Time to detox?
Changing the way you eat can help declutter your body and mind
With the turn of the new year still fresh in your mind, the new you might be looking to de-clutter not just your desk and closet but also your mind and body.
If so, you might be a good candidate for a detox – a cleansing of the mind and body that starts with healthy, plant-based eating, Elson Haas, author of the Detox Diet, says.
“Detoxing is a treat. It’s a vacation for the body, and especially for the digestive tract,” says Haas, who has been promoting detox diets in his medical practice for 35 years. He is the founder and director of the Preventive Medical Center of Marin in San Rafael, Calif.
“It will leave you feeling lighter and younger,” says Haas, who is also known as Dr. Detox. “It will cause you to think about food differently, and to look at your emotional connection to food. Ultimately, it’s about reprogramming the mind about food and emotional well-being.”
So what exactly does a detox diet entail?
Haas offers a few different detox programs, which differ in length (three days to a lifetime) and intensity (three-meals-a-day plan to fasting). But the basic detox diet is plant-based, deriving proteins and other nutrients from grains, vegetables, fruit, seeds and nuts.
So is the plan offered by Ebeth Johnson, a chef and healthful eating specialist at the P Street Whole Foods in Washington, D.C.
“Your body is detoxing on its own all the time, every day,” she says.
Anytime the body processes or removes waste from the body it’s “detoxing.” Not surprisingly, the liver and the intestines are big players.
“So the food that we pick should support the body’s natural detox process. That means incorporating the G-Bombs, for example.”
G-Bombs, she explains, stands for greens (packed with antioxidants), beans (high in fiber and protein), onions (anti-inflammatory properties and antioxidants), mushrooms (help regulate blood sugar and promote healthy weight management), berries and pomegranates (antioxidants) and seeds and nuts (packed with healthful fats and protein).
But all this bulk (fiber) can be a bit of a shock for the body. To counteract gas, Haas suggests chewing more, especially when it comes to cruciferous vegetables, such as cauliflower and broccoli.
An added benefit to chewing more is you get more fullness with less food, he says. “You reach your satiation point with less food.”
And drink plenty of water – up to 64 ounces a day – to go with the bulk, he says.
While the detox diet is heavy on fiber, it’s light on protein. But it’s intentionally so, Haas says, because most Americans consume more protein than necessary – especially the animal kind – and a break is usually welcome, he says. Meat can be hard for the body to process.
Johnson recommends that participants in her 14- to 28-day healthful-eating and detox challenges eat no more than three ounces of fish or meat twice a week.
But if you are concerned about protein intake and detox safety in general, contact your doctor before setting out on a detox program, she suggests.
Which lead us to the question: Who needs a detox?
If you feel and look great, you probably don’t need a detox. And if you’re underweight or nursing, it could actually cut out the fat and protein your body needs, Haas says. But if you have headaches, sinus congestion, fatigue, allergies, acne, joint pain or depression, you might benefit, he says.
“This is all very individual,” he says. “I recommend to patients that they see what works for them. The detox diet is experimental and experiential.”

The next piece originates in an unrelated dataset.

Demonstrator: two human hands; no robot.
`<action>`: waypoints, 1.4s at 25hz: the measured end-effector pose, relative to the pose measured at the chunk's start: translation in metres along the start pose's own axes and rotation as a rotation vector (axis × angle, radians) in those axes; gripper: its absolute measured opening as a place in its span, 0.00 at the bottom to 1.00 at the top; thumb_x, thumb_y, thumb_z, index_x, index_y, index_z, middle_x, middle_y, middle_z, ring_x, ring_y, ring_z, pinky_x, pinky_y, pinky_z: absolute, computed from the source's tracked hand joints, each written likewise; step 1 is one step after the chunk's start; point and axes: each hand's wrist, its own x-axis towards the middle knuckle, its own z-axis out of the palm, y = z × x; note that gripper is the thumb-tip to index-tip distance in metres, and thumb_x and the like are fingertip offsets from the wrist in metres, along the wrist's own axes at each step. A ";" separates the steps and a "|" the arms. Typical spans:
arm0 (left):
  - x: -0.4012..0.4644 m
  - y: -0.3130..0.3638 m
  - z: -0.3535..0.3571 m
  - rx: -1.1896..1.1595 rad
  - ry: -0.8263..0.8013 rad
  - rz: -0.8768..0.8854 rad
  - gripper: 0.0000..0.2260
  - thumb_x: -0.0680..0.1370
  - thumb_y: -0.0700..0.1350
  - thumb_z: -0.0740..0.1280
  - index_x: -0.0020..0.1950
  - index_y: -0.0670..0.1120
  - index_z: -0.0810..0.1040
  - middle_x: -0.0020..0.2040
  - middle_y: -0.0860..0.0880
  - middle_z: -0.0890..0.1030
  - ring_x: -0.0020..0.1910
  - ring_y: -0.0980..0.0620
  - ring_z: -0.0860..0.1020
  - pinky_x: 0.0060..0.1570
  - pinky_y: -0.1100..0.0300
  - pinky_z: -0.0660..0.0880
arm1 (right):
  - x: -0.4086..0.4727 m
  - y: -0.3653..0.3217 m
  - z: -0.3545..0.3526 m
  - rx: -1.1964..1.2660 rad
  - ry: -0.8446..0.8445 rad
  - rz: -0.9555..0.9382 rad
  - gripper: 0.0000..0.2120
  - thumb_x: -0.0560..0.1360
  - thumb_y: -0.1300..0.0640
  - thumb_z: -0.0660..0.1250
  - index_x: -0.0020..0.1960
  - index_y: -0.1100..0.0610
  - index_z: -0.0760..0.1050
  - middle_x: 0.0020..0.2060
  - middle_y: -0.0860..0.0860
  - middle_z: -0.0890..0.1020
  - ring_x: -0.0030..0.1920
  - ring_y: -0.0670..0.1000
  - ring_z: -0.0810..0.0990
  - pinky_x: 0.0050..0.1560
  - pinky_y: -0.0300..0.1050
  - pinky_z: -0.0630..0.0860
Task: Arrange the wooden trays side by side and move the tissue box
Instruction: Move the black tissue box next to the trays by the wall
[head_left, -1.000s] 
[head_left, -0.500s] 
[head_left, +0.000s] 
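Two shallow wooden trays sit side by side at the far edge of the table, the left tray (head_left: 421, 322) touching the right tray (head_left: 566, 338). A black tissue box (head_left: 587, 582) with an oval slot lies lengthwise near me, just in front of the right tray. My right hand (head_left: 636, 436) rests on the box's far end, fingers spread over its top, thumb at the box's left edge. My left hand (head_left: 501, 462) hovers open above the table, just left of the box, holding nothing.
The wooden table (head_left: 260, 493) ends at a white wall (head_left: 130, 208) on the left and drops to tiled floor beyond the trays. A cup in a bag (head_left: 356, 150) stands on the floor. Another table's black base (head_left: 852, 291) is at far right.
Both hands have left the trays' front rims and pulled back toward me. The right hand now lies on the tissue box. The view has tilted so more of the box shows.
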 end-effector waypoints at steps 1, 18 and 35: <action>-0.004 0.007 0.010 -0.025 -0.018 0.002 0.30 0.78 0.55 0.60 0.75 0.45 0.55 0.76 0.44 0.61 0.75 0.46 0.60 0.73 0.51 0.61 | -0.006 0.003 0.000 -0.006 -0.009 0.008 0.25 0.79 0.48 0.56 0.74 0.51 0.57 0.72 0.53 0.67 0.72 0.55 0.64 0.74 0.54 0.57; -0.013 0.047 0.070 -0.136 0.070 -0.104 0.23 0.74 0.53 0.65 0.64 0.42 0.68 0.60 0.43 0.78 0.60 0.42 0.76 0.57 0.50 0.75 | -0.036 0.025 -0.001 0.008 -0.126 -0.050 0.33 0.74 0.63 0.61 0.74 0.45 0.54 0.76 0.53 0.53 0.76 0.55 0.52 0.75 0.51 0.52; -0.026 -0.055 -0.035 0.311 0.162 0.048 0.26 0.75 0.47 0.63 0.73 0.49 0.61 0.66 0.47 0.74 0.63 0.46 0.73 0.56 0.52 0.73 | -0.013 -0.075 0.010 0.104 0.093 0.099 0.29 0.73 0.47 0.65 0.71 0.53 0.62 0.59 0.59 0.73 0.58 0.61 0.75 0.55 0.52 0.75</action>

If you, for example, start out by eliminating refined sugar, alcohol, caffeine, wheat and dairy for a few weeks and you feel better – but you really, really miss the morning cup of joe, then reintroduce the coffee and see how you feel.

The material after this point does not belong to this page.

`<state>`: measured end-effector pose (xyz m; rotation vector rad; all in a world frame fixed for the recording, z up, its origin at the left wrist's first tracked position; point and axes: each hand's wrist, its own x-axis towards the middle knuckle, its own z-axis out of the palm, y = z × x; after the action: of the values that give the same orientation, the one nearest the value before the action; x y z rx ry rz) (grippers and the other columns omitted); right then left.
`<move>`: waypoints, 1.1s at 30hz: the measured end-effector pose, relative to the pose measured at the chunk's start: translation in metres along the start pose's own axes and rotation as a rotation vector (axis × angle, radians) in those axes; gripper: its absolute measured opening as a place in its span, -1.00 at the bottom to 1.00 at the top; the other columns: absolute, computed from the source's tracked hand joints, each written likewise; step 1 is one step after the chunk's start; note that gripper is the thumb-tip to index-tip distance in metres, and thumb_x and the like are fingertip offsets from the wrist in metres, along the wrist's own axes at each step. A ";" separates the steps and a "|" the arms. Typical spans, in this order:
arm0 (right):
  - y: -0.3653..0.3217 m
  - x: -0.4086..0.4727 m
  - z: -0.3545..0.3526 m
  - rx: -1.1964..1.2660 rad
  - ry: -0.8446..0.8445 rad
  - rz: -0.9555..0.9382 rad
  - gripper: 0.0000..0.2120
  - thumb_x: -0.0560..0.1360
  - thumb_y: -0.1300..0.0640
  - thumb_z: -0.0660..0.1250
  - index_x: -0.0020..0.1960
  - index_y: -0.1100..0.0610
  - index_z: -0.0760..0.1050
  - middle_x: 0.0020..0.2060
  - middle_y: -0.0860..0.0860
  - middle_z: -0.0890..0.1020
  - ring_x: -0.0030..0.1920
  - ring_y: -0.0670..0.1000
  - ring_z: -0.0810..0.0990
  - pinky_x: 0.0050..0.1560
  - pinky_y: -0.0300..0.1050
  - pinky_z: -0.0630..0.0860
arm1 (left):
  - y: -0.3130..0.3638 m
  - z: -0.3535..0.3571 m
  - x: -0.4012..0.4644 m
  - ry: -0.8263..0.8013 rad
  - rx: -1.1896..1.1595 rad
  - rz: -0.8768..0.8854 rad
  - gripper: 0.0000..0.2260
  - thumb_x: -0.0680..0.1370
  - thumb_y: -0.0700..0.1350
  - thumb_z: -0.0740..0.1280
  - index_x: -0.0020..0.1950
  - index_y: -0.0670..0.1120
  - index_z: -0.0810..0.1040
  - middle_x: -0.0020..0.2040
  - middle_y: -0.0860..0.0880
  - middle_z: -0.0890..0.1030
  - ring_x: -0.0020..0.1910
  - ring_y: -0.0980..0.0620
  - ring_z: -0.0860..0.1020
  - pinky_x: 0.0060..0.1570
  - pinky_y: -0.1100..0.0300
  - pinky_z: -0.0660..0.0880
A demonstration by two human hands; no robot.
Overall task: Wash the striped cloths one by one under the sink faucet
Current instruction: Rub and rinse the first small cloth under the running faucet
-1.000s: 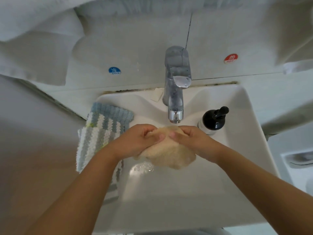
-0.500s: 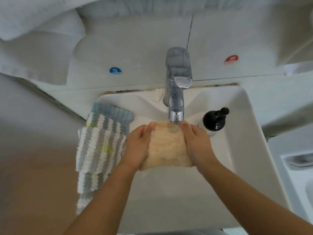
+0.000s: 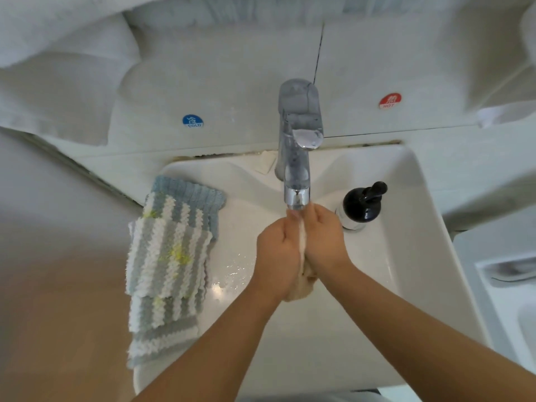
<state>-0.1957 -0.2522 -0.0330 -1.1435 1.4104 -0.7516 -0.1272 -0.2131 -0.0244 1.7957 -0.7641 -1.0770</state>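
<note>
A beige cloth [image 3: 302,285] is squeezed between my two hands right under the chrome faucet [image 3: 297,158]. My left hand [image 3: 277,253] and my right hand [image 3: 324,242] press against each other over the white sink [image 3: 406,233], fingers curled round the cloth. Only a thin strip of it shows between the palms, and a bunch sticks out below the wrists. A pile of grey, blue and white striped cloths [image 3: 168,256] with yellow stains lies on the sink's left rim.
A black pump bottle [image 3: 361,206] stands in the sink's right corner, close to my right hand. White towels [image 3: 58,82] hang above left. Cold [image 3: 193,121] and hot [image 3: 390,100] stickers mark the wall. Water drops lie in the basin's left.
The beige cloth was bunched, then spread flat between my hands under the spout; now both hands have closed together, folding and squeezing it between them.
</note>
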 end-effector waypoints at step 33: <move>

If the symptoms – for example digestive issues – come back, then re-evaluate, he says.
“You have to ask: Is the experience worth the symptoms?” he says.
For the long haul
Both Johnson and Haas hope that people will see detox as more than just a two- or three-week-long effort and incorporate the body-cleansing ideas into daily habits.
Suzanne Scruggs, who participated in Johnson’s 14-day detox and healthful eating challenge in January, says that’s what she wants to do.
“It’s made me look at food differently,” Scruggs says, adding that she knows now how to use dates as a sweetener, make cashew milk from scratch and cook without using oil.
“I definitely have more energy,” she says.
So, although detoxing for many is triggered by a wish to lose weight, it can be much more than that.
Haas says that detoxing can pave the way for changes that go well beyond food, because when you look closely at your relationship to food, other habits tend to surface. Do you eat when you’re stressed? Do you eat when you’re sad? Do you drink to feel socially accepted?
The list goes on.
“It’s about eliminating destructive habits,” Haas says. “And that means dealing openly with emotions.”
Vanessa King, a nutritionist explains it this way: “If we’re able to let go of people who don’t love us back, maybe we can do the same with food. Love the foods that love you back.”